_Records drawn from a dataset_:
==*==

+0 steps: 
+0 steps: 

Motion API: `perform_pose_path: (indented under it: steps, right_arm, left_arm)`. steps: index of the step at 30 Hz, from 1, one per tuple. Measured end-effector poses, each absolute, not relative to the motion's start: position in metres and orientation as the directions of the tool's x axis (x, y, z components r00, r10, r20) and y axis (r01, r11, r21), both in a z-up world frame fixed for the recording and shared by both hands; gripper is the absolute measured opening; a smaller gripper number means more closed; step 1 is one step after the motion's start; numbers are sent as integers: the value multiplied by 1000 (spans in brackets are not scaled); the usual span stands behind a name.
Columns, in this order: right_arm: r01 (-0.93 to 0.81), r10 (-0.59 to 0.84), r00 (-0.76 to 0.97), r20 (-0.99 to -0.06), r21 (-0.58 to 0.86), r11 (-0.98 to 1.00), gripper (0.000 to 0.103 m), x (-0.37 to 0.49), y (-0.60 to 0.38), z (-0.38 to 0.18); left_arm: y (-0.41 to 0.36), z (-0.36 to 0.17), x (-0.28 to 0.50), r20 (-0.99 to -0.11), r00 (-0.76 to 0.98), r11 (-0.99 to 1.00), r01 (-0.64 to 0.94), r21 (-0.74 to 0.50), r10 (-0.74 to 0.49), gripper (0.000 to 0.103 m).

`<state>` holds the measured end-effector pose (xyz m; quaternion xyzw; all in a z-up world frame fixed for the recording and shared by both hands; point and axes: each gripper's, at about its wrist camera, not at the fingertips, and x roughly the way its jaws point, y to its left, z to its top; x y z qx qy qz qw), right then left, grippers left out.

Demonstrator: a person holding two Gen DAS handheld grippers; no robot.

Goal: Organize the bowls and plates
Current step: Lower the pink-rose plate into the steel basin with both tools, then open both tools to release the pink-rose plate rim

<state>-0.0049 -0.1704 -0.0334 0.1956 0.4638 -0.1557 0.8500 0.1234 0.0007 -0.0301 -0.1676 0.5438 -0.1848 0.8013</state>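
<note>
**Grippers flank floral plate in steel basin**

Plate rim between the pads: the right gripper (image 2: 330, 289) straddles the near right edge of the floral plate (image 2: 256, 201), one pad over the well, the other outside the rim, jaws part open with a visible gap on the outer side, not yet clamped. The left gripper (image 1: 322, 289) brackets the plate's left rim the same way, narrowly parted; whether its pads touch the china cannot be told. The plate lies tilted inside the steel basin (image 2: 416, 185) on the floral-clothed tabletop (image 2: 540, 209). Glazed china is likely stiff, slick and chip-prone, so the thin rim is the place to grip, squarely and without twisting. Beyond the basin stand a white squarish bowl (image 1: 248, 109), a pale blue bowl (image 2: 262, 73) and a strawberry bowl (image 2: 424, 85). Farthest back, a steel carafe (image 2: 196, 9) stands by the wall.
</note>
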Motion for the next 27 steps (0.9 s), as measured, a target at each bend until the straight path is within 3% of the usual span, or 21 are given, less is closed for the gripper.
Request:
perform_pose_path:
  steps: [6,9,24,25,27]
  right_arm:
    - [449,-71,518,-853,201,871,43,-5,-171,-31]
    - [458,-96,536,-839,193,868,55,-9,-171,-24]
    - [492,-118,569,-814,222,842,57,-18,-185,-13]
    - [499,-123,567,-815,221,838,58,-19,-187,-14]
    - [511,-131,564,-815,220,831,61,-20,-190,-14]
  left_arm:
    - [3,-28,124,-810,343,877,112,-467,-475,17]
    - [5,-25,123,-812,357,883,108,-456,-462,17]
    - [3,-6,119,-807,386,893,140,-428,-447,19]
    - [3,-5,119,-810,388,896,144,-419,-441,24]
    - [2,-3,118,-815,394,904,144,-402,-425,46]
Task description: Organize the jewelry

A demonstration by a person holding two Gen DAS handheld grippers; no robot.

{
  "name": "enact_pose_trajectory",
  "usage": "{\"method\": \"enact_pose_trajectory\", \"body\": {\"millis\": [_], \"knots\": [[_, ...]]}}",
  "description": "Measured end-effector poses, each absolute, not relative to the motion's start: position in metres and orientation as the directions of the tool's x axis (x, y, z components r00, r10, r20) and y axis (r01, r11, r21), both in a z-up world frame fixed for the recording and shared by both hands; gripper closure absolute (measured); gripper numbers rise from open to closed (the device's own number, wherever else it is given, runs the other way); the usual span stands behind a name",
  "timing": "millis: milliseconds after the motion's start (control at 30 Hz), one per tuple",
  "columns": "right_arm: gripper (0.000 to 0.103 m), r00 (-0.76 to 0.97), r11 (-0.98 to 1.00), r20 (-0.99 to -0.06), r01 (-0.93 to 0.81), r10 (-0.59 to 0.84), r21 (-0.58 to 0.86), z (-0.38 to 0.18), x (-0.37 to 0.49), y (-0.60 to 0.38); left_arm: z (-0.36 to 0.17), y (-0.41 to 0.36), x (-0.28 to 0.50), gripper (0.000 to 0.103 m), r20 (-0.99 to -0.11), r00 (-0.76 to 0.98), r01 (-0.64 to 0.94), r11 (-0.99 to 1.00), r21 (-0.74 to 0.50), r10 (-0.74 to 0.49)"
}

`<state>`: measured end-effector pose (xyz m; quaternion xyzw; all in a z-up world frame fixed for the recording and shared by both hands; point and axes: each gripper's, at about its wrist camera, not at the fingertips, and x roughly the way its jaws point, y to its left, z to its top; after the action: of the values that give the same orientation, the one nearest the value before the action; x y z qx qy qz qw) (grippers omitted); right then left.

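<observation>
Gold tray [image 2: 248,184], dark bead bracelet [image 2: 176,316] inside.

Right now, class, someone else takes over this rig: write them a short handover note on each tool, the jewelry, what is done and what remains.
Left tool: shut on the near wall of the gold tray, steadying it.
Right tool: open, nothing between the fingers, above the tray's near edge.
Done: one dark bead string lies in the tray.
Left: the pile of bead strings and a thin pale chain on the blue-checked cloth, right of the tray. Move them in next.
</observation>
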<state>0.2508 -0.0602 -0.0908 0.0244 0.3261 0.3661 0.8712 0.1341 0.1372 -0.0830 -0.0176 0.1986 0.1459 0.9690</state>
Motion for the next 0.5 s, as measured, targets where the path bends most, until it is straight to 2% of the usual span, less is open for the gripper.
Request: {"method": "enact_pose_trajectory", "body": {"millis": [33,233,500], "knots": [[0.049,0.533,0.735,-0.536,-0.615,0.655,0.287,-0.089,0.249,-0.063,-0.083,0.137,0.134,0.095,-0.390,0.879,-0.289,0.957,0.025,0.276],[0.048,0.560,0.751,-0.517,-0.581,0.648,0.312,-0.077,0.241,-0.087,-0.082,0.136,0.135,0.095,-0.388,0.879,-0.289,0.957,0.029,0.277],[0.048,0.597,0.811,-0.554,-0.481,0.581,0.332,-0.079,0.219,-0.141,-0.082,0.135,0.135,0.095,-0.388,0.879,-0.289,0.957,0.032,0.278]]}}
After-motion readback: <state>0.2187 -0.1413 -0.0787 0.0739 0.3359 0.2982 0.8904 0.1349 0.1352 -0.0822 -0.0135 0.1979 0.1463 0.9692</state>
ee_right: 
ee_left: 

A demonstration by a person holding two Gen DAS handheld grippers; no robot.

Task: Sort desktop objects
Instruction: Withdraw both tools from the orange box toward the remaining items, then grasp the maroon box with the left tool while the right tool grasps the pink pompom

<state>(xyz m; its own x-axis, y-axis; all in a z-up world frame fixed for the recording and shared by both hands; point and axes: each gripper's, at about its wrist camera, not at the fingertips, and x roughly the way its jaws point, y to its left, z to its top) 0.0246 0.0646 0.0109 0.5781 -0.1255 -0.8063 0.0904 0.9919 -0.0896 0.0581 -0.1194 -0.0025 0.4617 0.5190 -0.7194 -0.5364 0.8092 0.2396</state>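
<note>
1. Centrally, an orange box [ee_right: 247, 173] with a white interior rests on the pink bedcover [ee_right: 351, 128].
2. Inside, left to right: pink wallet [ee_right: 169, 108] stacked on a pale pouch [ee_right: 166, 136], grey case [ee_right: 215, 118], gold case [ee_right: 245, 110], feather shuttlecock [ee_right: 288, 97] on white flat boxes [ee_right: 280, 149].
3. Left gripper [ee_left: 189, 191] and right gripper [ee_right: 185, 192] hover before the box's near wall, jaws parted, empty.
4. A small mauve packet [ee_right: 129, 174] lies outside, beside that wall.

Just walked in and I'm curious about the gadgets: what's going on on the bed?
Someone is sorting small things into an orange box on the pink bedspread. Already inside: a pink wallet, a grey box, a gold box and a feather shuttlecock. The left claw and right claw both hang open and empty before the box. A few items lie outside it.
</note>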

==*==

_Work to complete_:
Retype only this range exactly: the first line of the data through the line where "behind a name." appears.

_Response to this exercise_:
+0 steps: 
+0 steps: 

Motion API: `perform_pose_path: (indented under it: steps, right_arm, left_arm)`. steps: index of the step at 30 Hz, from 1, one per tuple. Measured end-effector poses, each absolute, not relative to the motion's start: position in metres and orientation as the directions of the tool's x axis (x, y, z components r00, r10, r20) and y axis (r01, r11, r21), both in a z-up world frame fixed for the recording and shared by both hands; gripper is the absolute measured opening; a smaller gripper number means more closed; step 1 is one step after the motion's start; numbers are sent as integers: the value multiplied by 1000 (spans in brackets are not scaled); the usual span stands behind a name.

The exercise has been finished.